## Task description
Please print, exactly as written, the line containing "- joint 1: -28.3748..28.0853" and each line after it through the end of the material; pictures stay out.

## Collected material
[Start of Attachment]

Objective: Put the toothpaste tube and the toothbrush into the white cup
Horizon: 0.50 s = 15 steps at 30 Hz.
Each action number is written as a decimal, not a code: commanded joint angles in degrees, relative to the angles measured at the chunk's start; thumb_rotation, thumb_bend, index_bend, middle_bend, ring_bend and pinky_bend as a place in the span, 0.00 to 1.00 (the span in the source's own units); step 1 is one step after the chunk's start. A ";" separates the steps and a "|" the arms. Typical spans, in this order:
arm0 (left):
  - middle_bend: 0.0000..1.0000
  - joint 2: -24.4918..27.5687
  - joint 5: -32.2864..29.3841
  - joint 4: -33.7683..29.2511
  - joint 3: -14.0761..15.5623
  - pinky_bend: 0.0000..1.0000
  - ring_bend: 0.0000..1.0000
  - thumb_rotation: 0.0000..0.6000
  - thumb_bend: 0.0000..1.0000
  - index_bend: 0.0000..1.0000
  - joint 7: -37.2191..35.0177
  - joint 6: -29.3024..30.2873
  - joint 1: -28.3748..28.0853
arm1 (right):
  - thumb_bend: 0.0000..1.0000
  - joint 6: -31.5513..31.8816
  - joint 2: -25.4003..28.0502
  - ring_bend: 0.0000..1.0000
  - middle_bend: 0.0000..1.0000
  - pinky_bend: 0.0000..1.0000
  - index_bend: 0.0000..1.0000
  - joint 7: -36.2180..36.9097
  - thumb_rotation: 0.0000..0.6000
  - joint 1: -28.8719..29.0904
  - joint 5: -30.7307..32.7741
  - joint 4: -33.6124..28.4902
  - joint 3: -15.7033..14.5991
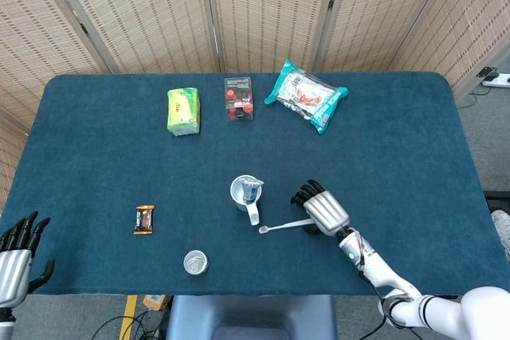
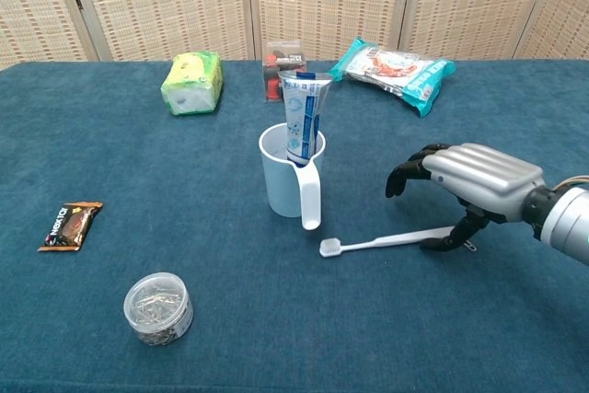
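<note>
The white cup (image 2: 283, 183) (image 1: 240, 192) stands mid-table, handle toward me, with the blue-and-white toothpaste tube (image 2: 302, 123) (image 1: 253, 190) upright inside it. The white toothbrush (image 2: 382, 241) (image 1: 285, 225) lies flat on the cloth to the right of the cup, head near the cup's handle. My right hand (image 2: 474, 181) (image 1: 323, 207) hovers over the handle end with fingers arched forward and apart; its thumb touches the handle tip, and nothing is gripped. My left hand (image 1: 16, 251) rests at the table's near left corner, fingers spread and empty.
A small clear jar (image 2: 158, 307) and a brown snack bar (image 2: 70, 225) sit near left. A green packet (image 2: 191, 82), a red-and-clear box (image 2: 279, 60) and a teal bag (image 2: 394, 67) line the far side of the blue table (image 2: 110, 154).
</note>
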 commanded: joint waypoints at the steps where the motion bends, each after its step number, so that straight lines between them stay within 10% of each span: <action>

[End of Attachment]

## Result of this exercise
  - joint 1: -28.3748..28.0853
arm1 (right):
  - thumb_bend: 0.0000..1.0000
  - joint 6: -31.5513..31.8816
  - joint 2: -25.4003..28.0502
  - ring_bend: 0.0000..1.0000
  - middle_bend: 0.0000..1.0000
  - pinky_bend: 0.0000..1.0000
  - index_bend: 0.0000..1.0000
  - joint 7: -36.2180..36.9097
  - thumb_rotation: 0.0000..0.6000
  - joint 1: -28.8719..29.0904
  - joint 5: -30.7307..32.7741
  - joint 4: -33.6124..28.4902
  - joint 3: -15.7033..14.5991
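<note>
The white cup (image 2: 283, 183) (image 1: 240, 192) stands mid-table, handle toward me, with the blue-and-white toothpaste tube (image 2: 302, 123) (image 1: 253, 190) upright inside it. The white toothbrush (image 2: 382, 241) (image 1: 285, 225) lies flat on the cloth to the right of the cup, head near the cup's handle. My right hand (image 2: 474, 181) (image 1: 323, 207) hovers over the handle end with fingers arched forward and apart; its thumb touches the handle tip, and nothing is gripped. My left hand (image 1: 16, 251) rests at the table's near left corner, fingers spread and empty.
A small clear jar (image 2: 158, 307) and a brown snack bar (image 2: 70, 225) sit near left. A green packet (image 2: 191, 82), a red-and-clear box (image 2: 279, 60) and a teal bag (image 2: 394, 67) line the far side of the blue table (image 2: 110, 154).
</note>
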 commanded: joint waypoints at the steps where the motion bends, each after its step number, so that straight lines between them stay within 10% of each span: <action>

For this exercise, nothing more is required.